__PROMPT__: Consider the listing below. Extract exactly the lines from the line containing "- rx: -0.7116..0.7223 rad" to the line containing "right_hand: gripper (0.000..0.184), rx", both included.

__SUPPLIED MATERIAL__:
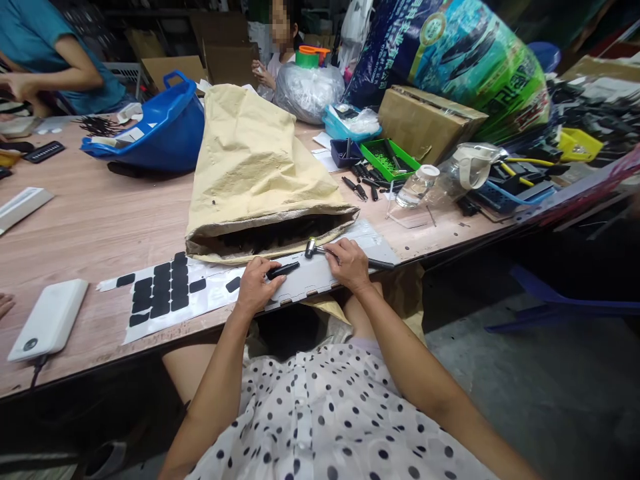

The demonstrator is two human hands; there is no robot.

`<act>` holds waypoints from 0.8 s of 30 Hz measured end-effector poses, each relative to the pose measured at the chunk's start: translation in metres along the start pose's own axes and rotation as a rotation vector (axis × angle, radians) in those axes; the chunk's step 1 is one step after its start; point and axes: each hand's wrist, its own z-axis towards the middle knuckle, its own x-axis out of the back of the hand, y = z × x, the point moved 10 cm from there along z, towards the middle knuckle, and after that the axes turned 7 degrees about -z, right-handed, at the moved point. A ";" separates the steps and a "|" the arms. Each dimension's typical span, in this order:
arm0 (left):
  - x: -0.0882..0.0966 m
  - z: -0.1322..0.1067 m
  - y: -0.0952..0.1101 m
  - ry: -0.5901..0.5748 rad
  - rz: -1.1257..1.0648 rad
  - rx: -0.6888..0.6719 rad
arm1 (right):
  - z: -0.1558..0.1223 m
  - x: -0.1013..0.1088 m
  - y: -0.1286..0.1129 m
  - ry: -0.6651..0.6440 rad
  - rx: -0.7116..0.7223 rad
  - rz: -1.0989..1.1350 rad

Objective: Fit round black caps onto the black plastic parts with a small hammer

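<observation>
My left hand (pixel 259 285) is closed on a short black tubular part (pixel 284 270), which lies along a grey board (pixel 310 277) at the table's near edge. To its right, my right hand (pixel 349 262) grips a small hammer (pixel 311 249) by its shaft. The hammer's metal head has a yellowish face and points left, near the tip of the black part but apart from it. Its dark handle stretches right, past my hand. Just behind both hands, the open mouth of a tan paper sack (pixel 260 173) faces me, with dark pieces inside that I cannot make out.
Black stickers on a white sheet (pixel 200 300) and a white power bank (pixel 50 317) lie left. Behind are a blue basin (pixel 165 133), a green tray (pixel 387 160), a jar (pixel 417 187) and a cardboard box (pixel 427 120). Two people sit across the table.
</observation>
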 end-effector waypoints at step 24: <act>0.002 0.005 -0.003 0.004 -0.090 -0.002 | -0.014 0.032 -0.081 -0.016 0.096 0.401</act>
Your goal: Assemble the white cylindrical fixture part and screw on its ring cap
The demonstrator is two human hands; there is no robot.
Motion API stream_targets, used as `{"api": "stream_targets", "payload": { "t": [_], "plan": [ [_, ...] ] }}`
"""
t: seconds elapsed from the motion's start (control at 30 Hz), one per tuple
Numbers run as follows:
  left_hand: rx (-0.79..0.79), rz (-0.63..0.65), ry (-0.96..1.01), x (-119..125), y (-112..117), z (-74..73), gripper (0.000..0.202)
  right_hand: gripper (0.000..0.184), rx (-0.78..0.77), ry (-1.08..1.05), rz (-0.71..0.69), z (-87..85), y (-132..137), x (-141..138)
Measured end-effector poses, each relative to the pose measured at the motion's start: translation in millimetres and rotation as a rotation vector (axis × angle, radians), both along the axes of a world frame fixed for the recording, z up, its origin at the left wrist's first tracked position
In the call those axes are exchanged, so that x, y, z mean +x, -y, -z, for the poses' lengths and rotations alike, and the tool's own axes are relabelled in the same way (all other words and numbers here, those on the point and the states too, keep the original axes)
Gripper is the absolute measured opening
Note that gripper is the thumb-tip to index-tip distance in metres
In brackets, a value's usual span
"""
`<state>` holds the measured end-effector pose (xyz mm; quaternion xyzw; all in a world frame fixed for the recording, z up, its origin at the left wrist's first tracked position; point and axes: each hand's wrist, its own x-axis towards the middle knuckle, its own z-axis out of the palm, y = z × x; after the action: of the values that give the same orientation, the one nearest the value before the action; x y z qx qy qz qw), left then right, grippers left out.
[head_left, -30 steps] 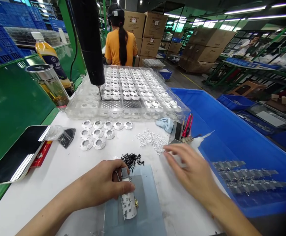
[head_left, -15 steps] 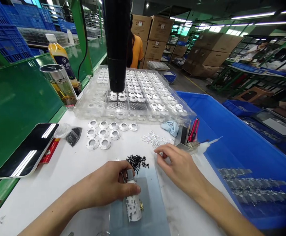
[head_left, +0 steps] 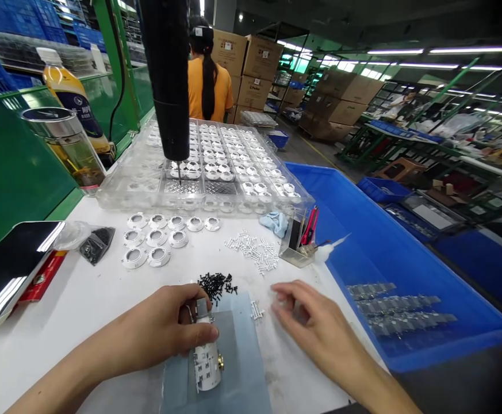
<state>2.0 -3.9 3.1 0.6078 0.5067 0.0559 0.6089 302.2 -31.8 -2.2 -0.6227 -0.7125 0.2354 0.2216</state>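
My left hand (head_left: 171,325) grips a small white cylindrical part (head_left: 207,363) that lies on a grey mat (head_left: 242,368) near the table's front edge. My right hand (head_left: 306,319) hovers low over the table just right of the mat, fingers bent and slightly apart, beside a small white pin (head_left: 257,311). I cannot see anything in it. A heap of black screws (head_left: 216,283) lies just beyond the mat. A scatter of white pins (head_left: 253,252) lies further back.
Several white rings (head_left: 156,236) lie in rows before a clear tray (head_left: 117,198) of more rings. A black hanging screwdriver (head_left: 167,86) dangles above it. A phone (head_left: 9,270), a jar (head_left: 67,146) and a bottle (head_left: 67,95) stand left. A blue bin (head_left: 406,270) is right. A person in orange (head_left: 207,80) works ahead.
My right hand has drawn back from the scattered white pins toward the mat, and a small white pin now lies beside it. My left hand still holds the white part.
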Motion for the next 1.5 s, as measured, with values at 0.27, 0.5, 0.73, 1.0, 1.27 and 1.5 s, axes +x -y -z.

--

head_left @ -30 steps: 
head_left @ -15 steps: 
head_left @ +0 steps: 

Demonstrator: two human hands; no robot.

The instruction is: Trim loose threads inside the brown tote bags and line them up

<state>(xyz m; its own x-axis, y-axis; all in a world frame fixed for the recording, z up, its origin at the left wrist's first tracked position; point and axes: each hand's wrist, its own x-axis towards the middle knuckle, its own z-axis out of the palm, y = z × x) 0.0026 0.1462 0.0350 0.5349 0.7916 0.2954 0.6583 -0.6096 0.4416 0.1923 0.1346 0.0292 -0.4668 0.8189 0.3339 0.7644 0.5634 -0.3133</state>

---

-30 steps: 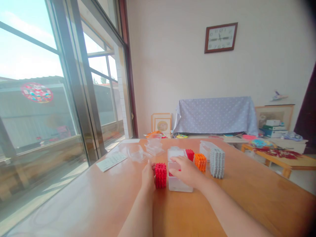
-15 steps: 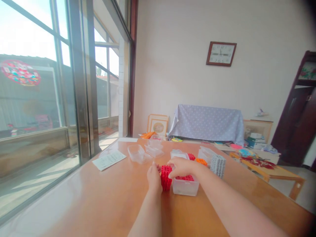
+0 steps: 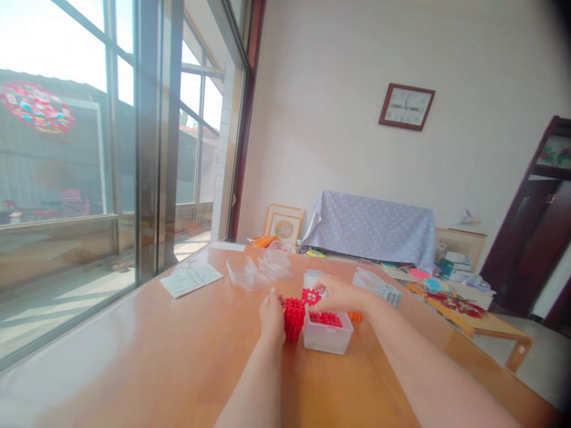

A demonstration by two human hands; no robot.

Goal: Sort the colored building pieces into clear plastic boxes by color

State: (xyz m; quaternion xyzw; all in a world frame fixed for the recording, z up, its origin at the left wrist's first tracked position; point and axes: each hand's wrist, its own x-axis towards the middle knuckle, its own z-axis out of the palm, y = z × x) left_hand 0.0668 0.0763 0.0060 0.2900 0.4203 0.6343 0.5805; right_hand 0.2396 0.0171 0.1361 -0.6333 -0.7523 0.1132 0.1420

__WRITTEN ANSWER__:
  - rx: -0.7116..0.7223 rad
  - rz: -1.0989..1.1350 rad

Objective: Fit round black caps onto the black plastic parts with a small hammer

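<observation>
My left hand (pixel 259 285) is closed on a short black tubular part (pixel 284 270), which lies along a grey board (pixel 310 277) at the table's near edge. To its right, my right hand (pixel 349 262) grips a small hammer (pixel 311 249) by its shaft. The hammer's metal head has a yellowish face and points left, near the tip of the black part but apart from it. Its dark handle stretches right, past my hand. Just behind both hands, the open mouth of a tan paper sack (pixel 260 173) faces me, with dark pieces inside that I cannot make out.
Black stickers on a white sheet (pixel 200 300) and a white power bank (pixel 50 317) lie left. Behind are a blue basin (pixel 165 133), a green tray (pixel 387 160), a jar (pixel 417 187) and a cardboard box (pixel 427 120). Two people sit across the table.
</observation>
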 end-effector waypoints at step 24: <act>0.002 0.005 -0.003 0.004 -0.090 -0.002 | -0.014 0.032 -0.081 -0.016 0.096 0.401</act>
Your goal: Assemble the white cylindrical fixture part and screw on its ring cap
The demonstrator is two human hands; there is no robot.
Motion API stream_targets, used as `{"api": "stream_targets", "payload": { "t": [_], "plan": [ [_, ...] ] }}`
"""
t: seconds elapsed from the motion's start (control at 30 Hz), one per tuple
Numbers run as follows:
  left_hand: rx (-0.79..0.79), rz (-0.63..0.65), ry (-0.96..1.01), x (-119..125), y (-112..117), z (-74..73), gripper (0.000..0.202)
  right_hand: gripper (0.000..0.184), rx (-0.78..0.77), ry (-1.08..1.05), rz (-0.71..0.69), z (-87..85), y (-132..137), x (-141..138)

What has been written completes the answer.